Instructions to follow:
Line by line, repeat the material below without any deviation.

[Exercise data — start]

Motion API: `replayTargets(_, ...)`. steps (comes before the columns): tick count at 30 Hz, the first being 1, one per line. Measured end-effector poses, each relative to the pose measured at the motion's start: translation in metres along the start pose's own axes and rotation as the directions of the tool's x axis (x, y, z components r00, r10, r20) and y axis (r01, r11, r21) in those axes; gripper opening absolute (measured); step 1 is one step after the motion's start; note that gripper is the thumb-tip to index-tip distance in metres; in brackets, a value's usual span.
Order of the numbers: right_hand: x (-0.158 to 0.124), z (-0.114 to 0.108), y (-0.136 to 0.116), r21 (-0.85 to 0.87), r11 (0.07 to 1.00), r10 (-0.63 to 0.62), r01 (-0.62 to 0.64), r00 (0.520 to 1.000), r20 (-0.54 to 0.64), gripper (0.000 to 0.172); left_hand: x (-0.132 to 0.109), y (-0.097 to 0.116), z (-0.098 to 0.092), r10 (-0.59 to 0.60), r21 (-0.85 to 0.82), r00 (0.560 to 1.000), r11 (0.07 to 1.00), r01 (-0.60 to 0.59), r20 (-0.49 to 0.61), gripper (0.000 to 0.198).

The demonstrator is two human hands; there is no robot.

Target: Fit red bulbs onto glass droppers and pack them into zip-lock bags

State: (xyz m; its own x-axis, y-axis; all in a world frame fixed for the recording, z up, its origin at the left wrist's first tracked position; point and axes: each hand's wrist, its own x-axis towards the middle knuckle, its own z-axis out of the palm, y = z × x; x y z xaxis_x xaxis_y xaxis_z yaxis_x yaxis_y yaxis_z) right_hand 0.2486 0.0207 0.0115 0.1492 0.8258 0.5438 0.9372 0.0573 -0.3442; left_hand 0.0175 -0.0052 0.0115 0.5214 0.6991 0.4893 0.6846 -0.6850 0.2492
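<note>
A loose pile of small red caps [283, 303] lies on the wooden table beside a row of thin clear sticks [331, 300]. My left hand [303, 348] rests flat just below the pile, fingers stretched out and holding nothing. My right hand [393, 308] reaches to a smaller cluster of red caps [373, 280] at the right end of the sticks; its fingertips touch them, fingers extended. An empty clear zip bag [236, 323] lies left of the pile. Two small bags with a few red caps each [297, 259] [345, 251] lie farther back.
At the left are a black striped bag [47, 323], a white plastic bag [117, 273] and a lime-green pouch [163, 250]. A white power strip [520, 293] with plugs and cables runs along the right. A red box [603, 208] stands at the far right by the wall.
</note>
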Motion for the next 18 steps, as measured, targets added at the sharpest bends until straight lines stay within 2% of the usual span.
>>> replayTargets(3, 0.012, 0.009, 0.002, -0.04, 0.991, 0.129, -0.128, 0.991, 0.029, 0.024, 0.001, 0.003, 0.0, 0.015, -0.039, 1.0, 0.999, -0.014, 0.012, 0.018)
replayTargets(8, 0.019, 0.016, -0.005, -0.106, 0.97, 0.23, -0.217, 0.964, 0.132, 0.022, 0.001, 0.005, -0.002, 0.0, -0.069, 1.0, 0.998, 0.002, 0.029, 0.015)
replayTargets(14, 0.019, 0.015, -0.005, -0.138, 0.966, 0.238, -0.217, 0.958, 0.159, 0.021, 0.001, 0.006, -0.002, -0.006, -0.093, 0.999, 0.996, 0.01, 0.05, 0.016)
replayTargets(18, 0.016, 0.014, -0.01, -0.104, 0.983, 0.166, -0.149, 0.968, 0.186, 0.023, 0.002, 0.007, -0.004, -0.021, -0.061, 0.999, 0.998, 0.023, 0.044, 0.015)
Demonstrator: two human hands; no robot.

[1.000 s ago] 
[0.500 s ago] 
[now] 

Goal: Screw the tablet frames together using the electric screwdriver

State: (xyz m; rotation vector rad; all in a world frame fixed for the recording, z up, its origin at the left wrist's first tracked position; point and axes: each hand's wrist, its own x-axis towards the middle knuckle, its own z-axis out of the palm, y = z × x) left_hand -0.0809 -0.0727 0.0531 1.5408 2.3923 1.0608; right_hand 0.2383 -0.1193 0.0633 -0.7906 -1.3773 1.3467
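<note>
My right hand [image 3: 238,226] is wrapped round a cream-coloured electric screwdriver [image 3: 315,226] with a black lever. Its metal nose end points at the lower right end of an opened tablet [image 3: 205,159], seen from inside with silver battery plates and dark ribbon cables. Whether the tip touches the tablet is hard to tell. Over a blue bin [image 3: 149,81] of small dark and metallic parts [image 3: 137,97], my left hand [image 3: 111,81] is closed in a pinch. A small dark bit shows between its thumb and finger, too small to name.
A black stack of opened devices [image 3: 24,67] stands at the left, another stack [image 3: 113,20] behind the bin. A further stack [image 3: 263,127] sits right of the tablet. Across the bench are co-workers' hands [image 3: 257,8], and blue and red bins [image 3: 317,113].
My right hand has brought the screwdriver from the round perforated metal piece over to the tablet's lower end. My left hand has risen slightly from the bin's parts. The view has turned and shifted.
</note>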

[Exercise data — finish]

Reply to the exercise:
Motion API: `replayTargets(_, ...)`. steps (comes before the columns): tick count at 30 Hz, the first being 1, one per line. Measured end-effector poses, each relative to the pose measured at the motion's start: translation in metres along the start pose's own axes and rotation as the directions of the tool's x axis (x, y, z components r00, r10, r20) and y axis (r01, r11, r21) in those axes; gripper opening absolute (measured); step 1 is one step after the motion's start; note that gripper is the thumb-tip to index-tip distance in metres; in brackets, a value's usual span.
Order of the numbers: right_hand: x (-0.158 to 0.124), z (-0.114 to 0.108), y (-0.136 to 0.116), r21 (-0.85 to 0.87), r11 (0.07 to 1.00), r10 (-0.63 to 0.62), r01 (-0.62 to 0.64), r00 (0.520 to 1.000), r20 (-0.54 to 0.64), gripper (0.000 to 0.172); left_hand: x (-0.132 to 0.109), y (-0.097 to 0.116), z (-0.098 to 0.092), r10 (-0.59 to 0.60), r21 (-0.85 to 0.82), r00 (0.560 to 1.000), r11 (0.07 to 1.00), r01 (-0.60 to 0.59), r20 (-0.49 to 0.61), gripper (0.000 to 0.198).

The demonstrator is two human hands; there is no robot.

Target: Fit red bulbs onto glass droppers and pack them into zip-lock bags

State: (xyz m; its own x-axis, y-axis; all in a world frame fixed for the recording, z up, its origin at the left wrist's first tracked position; point and axes: each hand's wrist, its own x-axis towards the middle knuckle, its own z-axis out of the palm, y = z × x; x y z xaxis_x xaxis_y xaxis_z yaxis_x yaxis_y yaxis_z) right_hand 0.2486 0.0207 0.0115 0.1492 0.8258 0.5438 0.9372 0.0573 -0.3442; left_hand 0.0175 -0.0052 0.0115 0.5214 0.6991 0.4893 0.6846 -0.6850 0.2492
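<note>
A loose pile of small red caps [283, 303] lies on the wooden table beside a row of thin clear sticks [331, 300]. My left hand [303, 348] rests flat just below the pile, fingers stretched out and holding nothing. My right hand [393, 308] reaches to a smaller cluster of red caps [373, 280] at the right end of the sticks; its fingertips touch them, fingers extended. An empty clear zip bag [236, 323] lies left of the pile. Two small bags with a few red caps each [297, 259] [345, 251] lie farther back.
At the left are a black striped bag [47, 323], a white plastic bag [117, 273] and a lime-green pouch [163, 250]. A white power strip [520, 293] with plugs and cables runs along the right. A red box [603, 208] stands at the far right by the wall.
</note>
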Motion for the next 18 steps, as measured, targets added at the sharpest bends until straight lines stay within 2% of the usual span.
>>> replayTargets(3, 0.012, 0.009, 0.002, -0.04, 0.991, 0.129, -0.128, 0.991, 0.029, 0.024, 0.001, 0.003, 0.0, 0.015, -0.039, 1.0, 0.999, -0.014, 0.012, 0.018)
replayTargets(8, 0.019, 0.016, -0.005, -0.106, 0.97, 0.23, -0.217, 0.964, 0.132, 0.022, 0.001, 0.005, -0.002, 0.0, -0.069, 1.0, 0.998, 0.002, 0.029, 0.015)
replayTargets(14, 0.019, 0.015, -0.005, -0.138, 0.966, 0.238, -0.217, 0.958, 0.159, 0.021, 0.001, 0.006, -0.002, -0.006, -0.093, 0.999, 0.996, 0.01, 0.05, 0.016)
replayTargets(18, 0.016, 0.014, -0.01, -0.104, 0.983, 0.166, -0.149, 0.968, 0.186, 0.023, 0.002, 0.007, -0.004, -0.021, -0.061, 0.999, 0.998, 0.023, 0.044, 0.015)
Demonstrator: two human hands; no robot.

[1.000 s ago] 
[0.500 s ago] 
[now] 

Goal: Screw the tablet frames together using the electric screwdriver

State: (xyz m; rotation vector rad; all in a world frame fixed for the recording, z up, its origin at the left wrist's first tracked position; point and axes: each hand's wrist, its own x-axis towards the middle knuckle, its own z-axis out of the palm, y = z × x) left_hand -0.0809 -0.0727 0.0531 1.5408 2.3923 1.0608; right_hand 0.2383 -0.1193 0.0633 -0.7906 -1.3773 1.3467
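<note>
My right hand [image 3: 238,226] is wrapped round a cream-coloured electric screwdriver [image 3: 315,226] with a black lever. Its metal nose end points at the lower right end of an opened tablet [image 3: 205,159], seen from inside with silver battery plates and dark ribbon cables. Whether the tip touches the tablet is hard to tell. Over a blue bin [image 3: 149,81] of small dark and metallic parts [image 3: 137,97], my left hand [image 3: 111,81] is closed in a pinch. A small dark bit shows between its thumb and finger, too small to name.
A black stack of opened devices [image 3: 24,67] stands at the left, another stack [image 3: 113,20] behind the bin. A further stack [image 3: 263,127] sits right of the tablet. Across the bench are co-workers' hands [image 3: 257,8], and blue and red bins [image 3: 317,113].
My right hand has brought the screwdriver from the round perforated metal piece over to the tablet's lower end. My left hand has risen slightly from the bin's parts. The view has turned and shifted.
</note>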

Now the answer is complete.